■ **Excerpted data**:
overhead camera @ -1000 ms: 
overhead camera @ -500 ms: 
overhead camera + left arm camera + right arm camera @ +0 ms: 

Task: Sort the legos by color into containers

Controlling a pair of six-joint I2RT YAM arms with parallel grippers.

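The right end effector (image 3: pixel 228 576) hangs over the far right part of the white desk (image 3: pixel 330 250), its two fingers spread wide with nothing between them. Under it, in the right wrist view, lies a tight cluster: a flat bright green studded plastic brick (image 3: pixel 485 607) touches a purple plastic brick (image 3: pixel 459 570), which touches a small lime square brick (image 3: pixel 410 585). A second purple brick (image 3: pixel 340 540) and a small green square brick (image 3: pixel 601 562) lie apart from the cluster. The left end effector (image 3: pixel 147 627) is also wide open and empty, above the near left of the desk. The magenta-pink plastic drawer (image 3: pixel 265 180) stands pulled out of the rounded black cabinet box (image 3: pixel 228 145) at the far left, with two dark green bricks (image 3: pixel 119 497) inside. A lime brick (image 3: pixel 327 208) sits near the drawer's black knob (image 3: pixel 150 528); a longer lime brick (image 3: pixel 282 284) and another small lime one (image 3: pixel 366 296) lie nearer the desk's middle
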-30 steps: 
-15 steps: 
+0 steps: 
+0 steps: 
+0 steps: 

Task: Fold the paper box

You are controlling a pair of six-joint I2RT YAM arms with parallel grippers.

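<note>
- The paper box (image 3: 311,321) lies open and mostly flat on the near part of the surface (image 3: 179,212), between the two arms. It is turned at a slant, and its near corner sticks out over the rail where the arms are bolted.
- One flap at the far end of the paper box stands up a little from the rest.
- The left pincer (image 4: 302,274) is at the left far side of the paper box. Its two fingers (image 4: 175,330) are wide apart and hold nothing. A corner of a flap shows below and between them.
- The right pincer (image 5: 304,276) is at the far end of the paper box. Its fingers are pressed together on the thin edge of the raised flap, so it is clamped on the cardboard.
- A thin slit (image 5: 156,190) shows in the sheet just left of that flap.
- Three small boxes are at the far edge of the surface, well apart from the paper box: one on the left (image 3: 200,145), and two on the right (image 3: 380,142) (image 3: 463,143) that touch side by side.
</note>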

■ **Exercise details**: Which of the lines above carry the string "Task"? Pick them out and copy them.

■ **Exercise result**:
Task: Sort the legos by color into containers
Task: Fold the paper box

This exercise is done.